# Information provided:

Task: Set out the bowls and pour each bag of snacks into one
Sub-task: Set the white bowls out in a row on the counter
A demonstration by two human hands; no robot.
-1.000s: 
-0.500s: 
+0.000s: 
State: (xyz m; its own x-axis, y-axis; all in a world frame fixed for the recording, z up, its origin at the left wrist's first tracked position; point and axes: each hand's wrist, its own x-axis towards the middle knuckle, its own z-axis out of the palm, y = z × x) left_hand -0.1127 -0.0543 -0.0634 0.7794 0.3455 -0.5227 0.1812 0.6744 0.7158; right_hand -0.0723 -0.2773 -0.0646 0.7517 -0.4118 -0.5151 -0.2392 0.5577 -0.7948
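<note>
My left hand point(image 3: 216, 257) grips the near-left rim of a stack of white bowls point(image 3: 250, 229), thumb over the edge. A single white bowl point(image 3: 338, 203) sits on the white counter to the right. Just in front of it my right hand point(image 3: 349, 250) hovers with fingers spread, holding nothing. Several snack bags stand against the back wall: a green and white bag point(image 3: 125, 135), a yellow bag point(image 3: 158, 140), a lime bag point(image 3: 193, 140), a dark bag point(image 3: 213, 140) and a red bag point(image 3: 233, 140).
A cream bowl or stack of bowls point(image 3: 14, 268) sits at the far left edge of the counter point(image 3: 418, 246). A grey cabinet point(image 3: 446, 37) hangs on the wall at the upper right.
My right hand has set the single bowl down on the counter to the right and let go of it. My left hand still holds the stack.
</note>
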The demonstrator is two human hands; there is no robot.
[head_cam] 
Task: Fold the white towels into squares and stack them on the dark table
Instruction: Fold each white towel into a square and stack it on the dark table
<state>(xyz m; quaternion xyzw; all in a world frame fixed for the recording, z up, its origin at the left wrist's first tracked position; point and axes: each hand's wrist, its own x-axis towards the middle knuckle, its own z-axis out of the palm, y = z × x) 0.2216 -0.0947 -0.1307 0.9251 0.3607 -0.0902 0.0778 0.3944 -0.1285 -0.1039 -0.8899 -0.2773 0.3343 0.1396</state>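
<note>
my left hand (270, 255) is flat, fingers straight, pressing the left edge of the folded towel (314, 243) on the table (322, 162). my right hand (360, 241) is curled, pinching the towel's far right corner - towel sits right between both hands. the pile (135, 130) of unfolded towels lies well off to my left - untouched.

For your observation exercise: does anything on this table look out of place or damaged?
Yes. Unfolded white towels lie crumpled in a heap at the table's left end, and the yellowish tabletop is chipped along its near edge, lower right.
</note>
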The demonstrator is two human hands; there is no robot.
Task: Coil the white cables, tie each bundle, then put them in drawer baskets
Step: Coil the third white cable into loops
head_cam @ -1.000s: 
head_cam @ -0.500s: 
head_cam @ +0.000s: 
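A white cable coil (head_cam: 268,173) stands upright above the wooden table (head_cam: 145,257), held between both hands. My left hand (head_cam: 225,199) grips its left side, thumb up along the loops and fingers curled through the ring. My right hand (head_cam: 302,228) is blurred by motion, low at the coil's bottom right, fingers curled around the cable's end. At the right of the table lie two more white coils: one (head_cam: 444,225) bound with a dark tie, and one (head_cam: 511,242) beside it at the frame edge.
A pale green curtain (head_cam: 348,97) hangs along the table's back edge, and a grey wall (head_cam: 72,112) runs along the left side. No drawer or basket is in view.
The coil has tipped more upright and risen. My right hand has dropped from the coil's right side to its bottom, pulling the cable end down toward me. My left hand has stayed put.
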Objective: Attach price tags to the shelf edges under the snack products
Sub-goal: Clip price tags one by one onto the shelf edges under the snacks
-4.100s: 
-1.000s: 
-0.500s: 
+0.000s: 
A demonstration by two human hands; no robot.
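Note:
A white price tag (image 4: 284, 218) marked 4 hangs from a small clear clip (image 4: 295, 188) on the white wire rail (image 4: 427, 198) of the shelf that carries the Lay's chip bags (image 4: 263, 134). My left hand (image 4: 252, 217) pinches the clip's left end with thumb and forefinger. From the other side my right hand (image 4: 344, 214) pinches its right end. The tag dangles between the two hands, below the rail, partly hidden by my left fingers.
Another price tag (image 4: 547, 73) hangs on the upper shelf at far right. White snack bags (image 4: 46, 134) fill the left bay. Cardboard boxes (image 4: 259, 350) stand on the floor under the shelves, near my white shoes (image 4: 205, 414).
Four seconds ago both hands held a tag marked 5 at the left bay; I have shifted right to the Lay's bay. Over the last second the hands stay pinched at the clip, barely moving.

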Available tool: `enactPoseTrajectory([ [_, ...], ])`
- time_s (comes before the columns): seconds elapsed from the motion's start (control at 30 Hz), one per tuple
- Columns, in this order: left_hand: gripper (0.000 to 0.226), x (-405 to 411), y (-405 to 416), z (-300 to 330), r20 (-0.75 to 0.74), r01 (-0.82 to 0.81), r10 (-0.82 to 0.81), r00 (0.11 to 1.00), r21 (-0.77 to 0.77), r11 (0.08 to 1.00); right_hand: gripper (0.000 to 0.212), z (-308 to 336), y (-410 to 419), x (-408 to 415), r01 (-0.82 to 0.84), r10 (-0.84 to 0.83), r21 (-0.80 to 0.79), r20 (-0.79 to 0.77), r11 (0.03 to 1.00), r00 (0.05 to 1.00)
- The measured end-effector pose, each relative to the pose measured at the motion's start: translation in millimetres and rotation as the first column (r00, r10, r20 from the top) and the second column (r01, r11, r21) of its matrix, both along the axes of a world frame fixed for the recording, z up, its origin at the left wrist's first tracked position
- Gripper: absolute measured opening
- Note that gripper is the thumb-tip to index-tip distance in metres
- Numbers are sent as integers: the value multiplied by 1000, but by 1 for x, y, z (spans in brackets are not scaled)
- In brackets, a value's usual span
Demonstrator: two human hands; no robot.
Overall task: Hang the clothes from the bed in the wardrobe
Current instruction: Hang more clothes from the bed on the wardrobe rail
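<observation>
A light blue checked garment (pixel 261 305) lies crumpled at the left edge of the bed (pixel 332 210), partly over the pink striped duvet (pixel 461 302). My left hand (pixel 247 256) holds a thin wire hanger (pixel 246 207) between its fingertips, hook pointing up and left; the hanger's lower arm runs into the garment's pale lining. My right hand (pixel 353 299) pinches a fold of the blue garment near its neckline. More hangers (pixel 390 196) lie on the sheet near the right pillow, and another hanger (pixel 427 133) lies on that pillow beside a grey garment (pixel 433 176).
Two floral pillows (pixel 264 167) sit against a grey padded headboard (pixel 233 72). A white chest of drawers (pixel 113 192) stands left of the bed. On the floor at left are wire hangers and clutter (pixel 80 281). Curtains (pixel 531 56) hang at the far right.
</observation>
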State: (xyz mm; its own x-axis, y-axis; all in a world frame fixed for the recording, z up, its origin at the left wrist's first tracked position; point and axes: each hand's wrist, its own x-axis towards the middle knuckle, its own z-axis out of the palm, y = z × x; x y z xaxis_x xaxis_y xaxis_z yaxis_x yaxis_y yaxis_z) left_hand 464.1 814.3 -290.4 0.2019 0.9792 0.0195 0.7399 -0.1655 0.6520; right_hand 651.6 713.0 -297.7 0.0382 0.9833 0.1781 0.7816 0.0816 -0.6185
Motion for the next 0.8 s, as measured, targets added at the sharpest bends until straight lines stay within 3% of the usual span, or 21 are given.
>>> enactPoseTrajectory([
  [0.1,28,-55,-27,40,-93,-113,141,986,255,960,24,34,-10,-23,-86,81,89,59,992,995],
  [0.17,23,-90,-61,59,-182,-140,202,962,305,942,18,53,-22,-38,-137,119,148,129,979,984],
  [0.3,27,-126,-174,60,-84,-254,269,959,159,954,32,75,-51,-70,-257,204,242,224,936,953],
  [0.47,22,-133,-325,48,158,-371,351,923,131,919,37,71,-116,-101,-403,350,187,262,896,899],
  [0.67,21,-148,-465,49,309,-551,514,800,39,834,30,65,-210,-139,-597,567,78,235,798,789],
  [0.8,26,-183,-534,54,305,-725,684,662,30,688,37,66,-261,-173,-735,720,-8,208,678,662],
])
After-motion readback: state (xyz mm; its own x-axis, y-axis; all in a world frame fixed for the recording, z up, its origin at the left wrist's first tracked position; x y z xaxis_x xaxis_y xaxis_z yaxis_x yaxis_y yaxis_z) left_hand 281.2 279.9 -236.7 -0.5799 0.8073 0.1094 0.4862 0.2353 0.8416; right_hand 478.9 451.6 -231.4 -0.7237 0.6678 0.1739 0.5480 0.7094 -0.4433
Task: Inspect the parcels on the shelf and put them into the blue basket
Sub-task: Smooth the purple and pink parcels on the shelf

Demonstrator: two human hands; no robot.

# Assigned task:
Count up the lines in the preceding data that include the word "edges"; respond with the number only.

# Written answer:
2